I have no doubt you are scratching your head right now thinking, “what kind of question is that”? Indeed - what kind of question is that - one to which the short answer is NO.
Bookkeeping, which in a law firm includes client billing, management of trust funds and updating ledgers is not something that can be done by “any” bookkeeper. If you want to hire someone to pay the firm’s bills, do payroll and reconcile the operating account you can hire a bookkeeper.
But in a law firm that bills clients by the hour, receives retainers (whether refundable or not) and client costs, bookkeeping involves a little more than just balancing the operating account and receiving payments.
I will make the assumption that billing protocols are in place that require all attorneys to have their billable hours for the previous month in the billing program so that prebills can be prepared. A bookkeeper familiar with law firm billing and collections knows to review the prebills for grammar and typographical errors. A bookkeeper who has a legal background can even catch billing mistakes, such as billing a client 24.25 hours for reviewing an email. The prebills are reviewed and edits made by the attorney and returned for finalization. This would be where the abilities of a regular bookkeeper would come to an end.

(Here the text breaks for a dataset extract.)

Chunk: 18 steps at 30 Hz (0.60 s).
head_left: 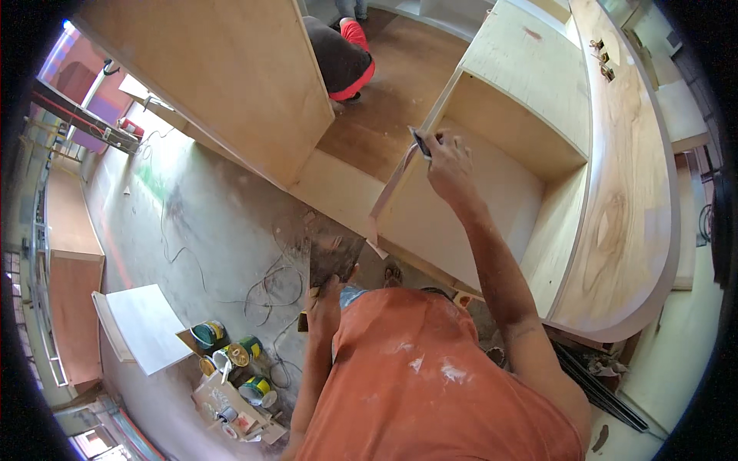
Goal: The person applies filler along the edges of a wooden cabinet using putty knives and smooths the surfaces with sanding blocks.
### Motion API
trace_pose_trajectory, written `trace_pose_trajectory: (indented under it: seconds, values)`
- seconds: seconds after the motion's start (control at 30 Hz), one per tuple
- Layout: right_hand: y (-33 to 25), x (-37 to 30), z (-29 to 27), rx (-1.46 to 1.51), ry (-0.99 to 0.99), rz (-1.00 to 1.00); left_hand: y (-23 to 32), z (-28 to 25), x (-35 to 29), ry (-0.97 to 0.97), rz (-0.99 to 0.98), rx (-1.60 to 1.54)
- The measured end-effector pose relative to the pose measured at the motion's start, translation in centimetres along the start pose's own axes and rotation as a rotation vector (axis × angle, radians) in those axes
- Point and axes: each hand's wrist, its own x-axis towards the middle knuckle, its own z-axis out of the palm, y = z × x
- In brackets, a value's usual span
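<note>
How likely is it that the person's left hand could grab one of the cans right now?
Probably not, as things stand: the left hand seems to hold a dark flat board, and the cans sit down low, off to the person's left, well apart from that hand.

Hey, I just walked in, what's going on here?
Someone in an orange shirt is working at a wooden cabinet. Their right hand holds a small flat scraper-like tool by the edge of the open compartment; whether it touches is hard to tell. Their left hand holds a dark flat board low beside the cabinet. Cans stand on the floor to the left, and a co-worker bends down farther off.
</note>
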Motion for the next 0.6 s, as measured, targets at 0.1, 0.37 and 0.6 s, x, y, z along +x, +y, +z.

A law firm bookkeeper knows enough to look at the balance of funds on retainer and check the calendar to see what is out on the horizon on a particular case in the next 30 days. If there is a mediation or deposition scheduled, and the client has $250 in retainer funds, a replenishment retainer will be required. Either the bookkeeper will know based on past experience how much of a replenishment to request or bring it to the attention of the attorney. This ensures that the firm will be compensated for upcoming time spent on mediation or deposition. In addition, if the client does not have a cost retainer, it would be prudent to request a cost retainer to cover either the mediator’s fee or the court reporter’s fee for a deposition. Vendors do not want to wait for payment and it is of no consequence to them that the client has not paid the costs. Vendors want to get paid when they bill. Several attorneys have had to front costs because clients did not pay cost retainers. Law firms should not finance the costs of their client’s case.

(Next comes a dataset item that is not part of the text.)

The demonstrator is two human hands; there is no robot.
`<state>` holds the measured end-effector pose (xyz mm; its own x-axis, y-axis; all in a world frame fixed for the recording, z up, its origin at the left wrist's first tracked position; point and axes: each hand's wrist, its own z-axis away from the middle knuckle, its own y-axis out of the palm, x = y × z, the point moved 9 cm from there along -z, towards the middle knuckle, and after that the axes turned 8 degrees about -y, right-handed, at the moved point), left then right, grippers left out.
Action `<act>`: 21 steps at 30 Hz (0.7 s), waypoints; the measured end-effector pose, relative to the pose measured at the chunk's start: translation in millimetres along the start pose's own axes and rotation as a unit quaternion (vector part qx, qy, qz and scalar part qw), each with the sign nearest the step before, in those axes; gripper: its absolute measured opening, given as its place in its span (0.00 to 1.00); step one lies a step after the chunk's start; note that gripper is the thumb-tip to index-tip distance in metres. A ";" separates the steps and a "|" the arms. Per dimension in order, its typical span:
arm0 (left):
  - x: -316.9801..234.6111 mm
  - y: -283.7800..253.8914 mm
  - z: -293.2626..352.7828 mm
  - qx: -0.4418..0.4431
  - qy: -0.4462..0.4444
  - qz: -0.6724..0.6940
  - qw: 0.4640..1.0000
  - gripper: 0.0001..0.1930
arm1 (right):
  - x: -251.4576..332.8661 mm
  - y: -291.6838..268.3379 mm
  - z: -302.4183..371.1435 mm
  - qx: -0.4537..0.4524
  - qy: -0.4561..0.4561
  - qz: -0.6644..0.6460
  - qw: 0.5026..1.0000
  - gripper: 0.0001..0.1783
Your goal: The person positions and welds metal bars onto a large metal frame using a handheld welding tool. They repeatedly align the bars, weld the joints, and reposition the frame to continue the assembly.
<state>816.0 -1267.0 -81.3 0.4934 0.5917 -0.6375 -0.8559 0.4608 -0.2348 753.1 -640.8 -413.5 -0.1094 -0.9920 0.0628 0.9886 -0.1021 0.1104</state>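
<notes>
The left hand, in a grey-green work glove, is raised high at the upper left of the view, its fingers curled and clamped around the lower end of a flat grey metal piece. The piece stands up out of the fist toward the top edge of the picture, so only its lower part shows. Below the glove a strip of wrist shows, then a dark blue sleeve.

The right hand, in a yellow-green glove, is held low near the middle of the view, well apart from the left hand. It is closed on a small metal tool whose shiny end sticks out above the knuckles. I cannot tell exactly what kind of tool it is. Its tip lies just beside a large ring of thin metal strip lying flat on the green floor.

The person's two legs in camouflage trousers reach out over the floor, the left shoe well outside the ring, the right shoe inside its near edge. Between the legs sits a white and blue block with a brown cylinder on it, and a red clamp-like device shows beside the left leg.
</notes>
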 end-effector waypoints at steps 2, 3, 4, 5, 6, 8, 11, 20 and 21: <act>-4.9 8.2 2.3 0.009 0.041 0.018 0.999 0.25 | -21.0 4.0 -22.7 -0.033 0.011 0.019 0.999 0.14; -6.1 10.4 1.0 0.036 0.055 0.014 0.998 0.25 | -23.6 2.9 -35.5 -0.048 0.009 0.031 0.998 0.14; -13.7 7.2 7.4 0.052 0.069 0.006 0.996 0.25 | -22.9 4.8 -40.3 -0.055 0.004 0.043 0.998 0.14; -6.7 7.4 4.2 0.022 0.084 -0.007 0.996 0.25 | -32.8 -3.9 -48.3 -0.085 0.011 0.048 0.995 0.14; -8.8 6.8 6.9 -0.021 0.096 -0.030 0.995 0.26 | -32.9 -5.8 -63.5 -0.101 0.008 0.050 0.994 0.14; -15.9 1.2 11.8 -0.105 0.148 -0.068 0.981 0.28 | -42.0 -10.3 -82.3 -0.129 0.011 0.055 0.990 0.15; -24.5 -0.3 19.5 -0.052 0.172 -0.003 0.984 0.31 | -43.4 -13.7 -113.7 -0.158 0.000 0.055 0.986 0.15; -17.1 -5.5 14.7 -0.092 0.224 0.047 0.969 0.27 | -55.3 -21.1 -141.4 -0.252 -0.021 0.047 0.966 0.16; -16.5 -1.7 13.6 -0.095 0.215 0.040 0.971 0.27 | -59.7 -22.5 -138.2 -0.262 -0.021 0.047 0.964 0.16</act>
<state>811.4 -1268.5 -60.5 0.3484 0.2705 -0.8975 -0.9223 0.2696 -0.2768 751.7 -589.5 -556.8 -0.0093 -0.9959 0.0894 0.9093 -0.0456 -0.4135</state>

Even if there is nothing on the horizon on a case and retainer funds are running low, a law firm bookkeeper knows to request additional funds to be paid by the client towards replenishment. Generally, firms can set up flags or tasks in their billing program to notify the person doing the billing that the retainer has fallen below a specific amount. For most of my clients, that amount is $1,000.00.
Law firm bookkeeping and billing includes creating payment plans with clients who owe large balances and suddenly cannot pay. When making a payment arrangement, have a client sign a promissory note for the amount owed and the payments to be made. In this way, if you have to sue the client, the suit is brought on the note and not the bill. Be sure to have the client renew the promissory note every month if the firm continues to do work for the client because the promissory note needs to be as up to date as possible.
Finally, trust ledgers need to be updated. Either fund withdrawals need to be deducted from client balances, retainer payments need to be added to client balances, costs billed and the trust account reconciled to the total amount in the bank versus the total amount in trust.
As you can see, there is a lot more to being a law firm bookkeeper than just a bookkeeper. If you don’t hire a bookkeeper with this specific experience, make sure that someone in your firm is responsible for keeping the client retainer balances, client costs, payments and receipts up to date and that what is in your trust account (your books) balances to the penny with what the IOLTA account at the bank shows.